*** Begin section ***

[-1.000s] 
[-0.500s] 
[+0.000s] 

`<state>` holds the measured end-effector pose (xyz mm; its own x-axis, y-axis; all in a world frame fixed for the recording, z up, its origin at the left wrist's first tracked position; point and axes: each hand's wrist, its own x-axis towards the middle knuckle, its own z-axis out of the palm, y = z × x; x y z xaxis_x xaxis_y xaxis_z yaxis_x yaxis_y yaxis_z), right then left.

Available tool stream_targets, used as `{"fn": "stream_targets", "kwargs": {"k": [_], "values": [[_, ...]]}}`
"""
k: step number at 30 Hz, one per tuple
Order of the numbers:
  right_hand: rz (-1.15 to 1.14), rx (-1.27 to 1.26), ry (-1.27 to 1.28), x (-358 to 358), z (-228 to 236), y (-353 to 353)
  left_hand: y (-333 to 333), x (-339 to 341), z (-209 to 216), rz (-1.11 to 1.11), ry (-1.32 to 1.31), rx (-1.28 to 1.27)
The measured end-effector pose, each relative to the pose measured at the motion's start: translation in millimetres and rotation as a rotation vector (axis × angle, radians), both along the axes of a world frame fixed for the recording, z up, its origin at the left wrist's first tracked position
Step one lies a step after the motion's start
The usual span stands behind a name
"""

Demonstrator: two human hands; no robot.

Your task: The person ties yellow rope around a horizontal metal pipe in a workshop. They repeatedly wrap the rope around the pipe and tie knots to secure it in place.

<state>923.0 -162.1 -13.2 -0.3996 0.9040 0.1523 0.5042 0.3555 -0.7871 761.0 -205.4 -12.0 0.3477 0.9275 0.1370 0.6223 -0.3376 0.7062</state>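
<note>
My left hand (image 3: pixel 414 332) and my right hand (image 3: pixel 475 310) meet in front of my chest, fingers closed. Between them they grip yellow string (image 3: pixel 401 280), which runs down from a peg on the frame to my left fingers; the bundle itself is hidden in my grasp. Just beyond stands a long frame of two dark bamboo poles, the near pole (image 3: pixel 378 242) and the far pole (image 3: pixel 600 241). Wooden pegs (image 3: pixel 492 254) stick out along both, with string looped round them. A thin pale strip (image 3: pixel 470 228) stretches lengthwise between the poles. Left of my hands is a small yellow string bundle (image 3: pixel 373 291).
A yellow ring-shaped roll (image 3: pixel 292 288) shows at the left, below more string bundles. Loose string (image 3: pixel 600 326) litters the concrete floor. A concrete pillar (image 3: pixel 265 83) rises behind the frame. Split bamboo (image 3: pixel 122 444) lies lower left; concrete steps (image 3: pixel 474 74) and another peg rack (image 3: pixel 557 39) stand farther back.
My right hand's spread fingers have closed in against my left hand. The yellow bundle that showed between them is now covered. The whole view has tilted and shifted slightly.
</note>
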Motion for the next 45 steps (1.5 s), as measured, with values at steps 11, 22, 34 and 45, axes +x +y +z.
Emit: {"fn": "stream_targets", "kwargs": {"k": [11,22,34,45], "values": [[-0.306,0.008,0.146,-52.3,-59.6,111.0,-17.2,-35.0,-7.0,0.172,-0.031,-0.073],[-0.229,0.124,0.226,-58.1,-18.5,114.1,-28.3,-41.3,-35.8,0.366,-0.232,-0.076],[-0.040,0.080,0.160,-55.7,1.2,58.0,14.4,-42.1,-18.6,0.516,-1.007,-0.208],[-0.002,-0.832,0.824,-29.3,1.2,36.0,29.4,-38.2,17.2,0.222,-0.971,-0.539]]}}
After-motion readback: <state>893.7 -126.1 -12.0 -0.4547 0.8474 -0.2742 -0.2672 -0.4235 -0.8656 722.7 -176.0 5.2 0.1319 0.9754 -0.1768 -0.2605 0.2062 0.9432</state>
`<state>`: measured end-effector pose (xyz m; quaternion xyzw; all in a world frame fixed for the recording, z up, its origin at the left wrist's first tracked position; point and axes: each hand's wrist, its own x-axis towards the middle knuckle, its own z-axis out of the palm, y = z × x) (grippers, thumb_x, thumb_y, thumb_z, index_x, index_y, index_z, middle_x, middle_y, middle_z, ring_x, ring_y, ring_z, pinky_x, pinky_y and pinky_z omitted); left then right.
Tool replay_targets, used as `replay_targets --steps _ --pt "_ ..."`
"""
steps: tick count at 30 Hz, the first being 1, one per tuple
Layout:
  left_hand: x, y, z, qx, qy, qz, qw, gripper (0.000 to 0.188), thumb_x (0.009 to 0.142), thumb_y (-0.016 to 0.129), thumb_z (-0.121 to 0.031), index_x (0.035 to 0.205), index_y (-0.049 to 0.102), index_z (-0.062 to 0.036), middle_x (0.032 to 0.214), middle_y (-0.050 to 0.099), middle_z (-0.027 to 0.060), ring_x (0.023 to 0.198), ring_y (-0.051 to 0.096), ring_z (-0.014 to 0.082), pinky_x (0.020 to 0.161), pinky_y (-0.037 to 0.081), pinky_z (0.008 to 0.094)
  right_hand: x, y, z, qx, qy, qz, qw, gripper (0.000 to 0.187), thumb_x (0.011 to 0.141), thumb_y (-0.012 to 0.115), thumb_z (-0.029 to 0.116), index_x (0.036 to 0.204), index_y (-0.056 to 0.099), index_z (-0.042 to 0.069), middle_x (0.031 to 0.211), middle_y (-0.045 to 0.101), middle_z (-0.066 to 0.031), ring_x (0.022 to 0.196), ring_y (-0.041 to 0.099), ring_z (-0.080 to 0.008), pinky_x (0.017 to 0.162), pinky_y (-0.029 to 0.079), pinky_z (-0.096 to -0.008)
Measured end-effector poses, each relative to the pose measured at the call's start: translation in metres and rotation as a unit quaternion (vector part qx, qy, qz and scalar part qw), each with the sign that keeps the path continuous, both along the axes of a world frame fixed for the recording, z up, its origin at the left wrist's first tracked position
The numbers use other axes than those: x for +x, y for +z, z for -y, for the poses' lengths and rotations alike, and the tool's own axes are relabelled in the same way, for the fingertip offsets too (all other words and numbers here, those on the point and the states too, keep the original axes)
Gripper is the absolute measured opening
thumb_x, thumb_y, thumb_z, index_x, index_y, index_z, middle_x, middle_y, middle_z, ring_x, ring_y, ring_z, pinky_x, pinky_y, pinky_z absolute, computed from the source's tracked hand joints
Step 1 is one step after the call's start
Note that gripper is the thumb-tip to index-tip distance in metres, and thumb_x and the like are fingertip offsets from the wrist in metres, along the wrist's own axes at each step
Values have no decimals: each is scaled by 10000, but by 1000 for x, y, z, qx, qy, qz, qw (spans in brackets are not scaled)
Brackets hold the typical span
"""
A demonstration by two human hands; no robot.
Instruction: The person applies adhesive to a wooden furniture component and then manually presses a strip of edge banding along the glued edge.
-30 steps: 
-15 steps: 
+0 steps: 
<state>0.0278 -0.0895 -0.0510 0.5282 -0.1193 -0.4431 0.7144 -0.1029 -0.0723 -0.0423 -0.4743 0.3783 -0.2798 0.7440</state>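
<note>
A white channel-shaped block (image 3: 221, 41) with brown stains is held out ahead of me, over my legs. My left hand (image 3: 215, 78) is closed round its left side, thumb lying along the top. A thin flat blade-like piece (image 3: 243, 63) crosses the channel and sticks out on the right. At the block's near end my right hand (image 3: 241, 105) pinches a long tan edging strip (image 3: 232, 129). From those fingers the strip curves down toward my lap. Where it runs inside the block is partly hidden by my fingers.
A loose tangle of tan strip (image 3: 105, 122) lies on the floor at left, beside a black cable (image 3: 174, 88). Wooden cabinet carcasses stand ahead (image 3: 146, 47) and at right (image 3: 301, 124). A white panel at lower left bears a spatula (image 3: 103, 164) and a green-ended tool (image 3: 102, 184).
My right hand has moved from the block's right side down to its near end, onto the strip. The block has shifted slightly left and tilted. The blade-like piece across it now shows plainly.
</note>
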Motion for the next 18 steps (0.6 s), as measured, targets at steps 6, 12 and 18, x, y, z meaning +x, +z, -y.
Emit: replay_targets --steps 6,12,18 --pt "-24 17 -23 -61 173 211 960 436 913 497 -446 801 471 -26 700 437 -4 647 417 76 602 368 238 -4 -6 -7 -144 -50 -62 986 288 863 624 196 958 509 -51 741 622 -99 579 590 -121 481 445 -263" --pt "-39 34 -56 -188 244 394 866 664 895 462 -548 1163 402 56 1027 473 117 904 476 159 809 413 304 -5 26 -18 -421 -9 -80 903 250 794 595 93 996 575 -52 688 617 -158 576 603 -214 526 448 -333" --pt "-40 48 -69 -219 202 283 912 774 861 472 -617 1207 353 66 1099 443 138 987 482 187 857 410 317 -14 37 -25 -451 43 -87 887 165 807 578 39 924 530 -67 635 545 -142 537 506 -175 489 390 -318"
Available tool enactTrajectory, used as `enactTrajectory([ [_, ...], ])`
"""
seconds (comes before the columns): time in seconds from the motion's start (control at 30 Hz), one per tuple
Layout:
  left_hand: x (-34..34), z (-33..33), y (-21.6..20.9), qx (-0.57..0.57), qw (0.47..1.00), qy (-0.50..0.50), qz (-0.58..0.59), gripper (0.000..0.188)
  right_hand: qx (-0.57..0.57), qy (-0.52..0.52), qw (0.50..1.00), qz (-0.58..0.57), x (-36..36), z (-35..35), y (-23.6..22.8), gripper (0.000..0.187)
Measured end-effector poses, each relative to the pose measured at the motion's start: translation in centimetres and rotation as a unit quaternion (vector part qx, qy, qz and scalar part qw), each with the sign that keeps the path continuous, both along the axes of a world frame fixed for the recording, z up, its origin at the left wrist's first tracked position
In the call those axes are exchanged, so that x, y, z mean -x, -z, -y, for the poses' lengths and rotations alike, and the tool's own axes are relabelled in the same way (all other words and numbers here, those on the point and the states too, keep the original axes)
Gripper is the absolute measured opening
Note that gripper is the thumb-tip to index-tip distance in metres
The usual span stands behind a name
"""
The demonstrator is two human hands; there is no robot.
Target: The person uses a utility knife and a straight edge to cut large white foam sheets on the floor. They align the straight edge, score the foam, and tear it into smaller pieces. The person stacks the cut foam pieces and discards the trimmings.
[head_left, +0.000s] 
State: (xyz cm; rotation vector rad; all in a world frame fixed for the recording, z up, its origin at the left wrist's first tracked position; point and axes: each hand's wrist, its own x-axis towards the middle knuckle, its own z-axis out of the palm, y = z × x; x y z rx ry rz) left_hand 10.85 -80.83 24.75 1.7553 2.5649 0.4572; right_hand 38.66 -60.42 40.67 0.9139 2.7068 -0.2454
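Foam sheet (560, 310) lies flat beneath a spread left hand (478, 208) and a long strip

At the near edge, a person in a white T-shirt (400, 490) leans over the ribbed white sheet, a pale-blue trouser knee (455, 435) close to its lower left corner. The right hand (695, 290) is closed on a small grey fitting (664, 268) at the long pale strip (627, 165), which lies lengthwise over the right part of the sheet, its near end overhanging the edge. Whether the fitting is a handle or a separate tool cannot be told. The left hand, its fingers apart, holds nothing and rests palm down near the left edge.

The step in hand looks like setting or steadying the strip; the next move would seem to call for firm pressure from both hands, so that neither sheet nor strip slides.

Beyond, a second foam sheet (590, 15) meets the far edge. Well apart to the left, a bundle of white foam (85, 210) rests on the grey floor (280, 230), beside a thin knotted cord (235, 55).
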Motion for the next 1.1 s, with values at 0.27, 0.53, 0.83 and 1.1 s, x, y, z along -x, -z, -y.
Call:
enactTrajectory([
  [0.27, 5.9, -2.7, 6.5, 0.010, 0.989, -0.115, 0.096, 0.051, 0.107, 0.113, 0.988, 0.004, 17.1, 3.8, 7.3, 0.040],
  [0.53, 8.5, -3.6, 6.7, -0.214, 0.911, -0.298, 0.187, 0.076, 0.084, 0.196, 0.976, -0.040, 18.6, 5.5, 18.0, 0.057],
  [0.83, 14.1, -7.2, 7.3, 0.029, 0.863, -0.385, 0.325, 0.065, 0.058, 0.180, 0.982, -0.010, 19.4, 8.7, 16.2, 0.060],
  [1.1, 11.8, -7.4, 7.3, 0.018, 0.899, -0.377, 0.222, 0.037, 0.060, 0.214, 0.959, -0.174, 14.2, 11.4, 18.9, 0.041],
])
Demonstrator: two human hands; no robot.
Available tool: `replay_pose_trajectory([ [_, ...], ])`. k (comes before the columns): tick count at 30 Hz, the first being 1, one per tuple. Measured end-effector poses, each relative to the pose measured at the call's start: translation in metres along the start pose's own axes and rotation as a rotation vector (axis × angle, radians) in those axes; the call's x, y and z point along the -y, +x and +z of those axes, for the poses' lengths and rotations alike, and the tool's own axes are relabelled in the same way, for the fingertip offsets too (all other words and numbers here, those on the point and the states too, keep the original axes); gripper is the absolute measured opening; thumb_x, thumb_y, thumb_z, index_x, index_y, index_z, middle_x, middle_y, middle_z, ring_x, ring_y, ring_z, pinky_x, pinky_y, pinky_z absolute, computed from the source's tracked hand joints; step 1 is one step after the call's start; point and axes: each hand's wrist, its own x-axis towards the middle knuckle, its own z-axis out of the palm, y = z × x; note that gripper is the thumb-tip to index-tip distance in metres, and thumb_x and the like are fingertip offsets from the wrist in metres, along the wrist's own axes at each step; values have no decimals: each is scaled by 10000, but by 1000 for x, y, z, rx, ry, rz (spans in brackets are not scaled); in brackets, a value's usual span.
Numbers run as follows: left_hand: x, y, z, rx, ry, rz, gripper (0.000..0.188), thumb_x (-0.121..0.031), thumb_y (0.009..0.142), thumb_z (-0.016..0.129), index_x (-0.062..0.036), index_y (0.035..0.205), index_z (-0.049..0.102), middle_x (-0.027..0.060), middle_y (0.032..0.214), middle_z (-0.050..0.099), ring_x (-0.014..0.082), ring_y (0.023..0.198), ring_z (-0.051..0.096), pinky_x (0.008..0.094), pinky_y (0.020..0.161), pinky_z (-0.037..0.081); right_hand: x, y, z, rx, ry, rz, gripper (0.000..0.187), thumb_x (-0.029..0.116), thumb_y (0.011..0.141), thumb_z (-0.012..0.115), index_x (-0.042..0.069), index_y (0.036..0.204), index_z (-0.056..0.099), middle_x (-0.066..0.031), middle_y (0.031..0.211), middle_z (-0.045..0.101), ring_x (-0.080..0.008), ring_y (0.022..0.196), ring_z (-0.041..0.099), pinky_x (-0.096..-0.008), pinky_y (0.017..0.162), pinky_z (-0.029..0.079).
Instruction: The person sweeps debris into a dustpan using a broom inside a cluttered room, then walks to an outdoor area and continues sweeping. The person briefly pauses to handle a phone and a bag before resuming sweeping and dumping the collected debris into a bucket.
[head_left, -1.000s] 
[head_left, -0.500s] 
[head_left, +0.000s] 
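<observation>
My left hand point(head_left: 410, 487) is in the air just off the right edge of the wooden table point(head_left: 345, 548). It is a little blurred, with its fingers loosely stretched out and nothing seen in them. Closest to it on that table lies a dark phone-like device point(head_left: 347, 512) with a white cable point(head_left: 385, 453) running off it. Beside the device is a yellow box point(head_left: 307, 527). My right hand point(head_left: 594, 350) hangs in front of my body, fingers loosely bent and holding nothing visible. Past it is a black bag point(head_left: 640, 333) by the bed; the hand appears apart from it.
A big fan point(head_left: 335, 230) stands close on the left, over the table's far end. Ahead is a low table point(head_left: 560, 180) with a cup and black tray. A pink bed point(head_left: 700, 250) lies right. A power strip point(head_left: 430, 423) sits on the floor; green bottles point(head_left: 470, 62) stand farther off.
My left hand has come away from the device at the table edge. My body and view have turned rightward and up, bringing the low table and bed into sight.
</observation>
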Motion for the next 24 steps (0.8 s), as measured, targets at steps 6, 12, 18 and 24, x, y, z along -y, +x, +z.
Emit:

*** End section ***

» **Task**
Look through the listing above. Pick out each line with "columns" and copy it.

» **Response to this exercise**
seconds (comes before the columns): time in seconds from the motion's start (control at 30 Hz), one per tuple
Available tool: `replay_pose_trajectory([ [_, ...], ])`. k (comes before the columns): tick count at 30 Hz, the first being 1, one per tuple. Measured end-effector poses, each relative to the pose measured at the call's start: translation in metres along the start pose's own axes and rotation as a rotation vector (axis × angle, radians) in those axes; the call's x, y and z point along the -y, +x and +z of those axes, for the poses' lengths and rotations alike, and the tool's own axes are relabelled in the same way, for the fingertip offsets too (all other words and numbers here, those on the point and the states too, keep the original axes); gripper is the absolute measured opening; thumb_x, thumb_y, thumb_z, index_x, index_y, index_z, middle_x, middle_y, middle_z, ring_x, ring_y, ring_z, pinky_x, pinky_y, pinky_z absolute, computed from the source's tracked hand joints; step 1 is one step after the call's start; point and axes: each hand's wrist, its own x-axis towards the middle knuckle, its own z-axis out of the palm, y = z × x; note that gripper is the thumb-tip to index-tip distance in metres, and thumb_x and the like are fingertip offsets from the wrist in metres, along the wrist's own axes at each step; values have no decimals: each is scaled by 10000, but by 1000 for x, y, z, rx, ry, rz (spans in brackets are not scaled); in brackets, a value's usual span.

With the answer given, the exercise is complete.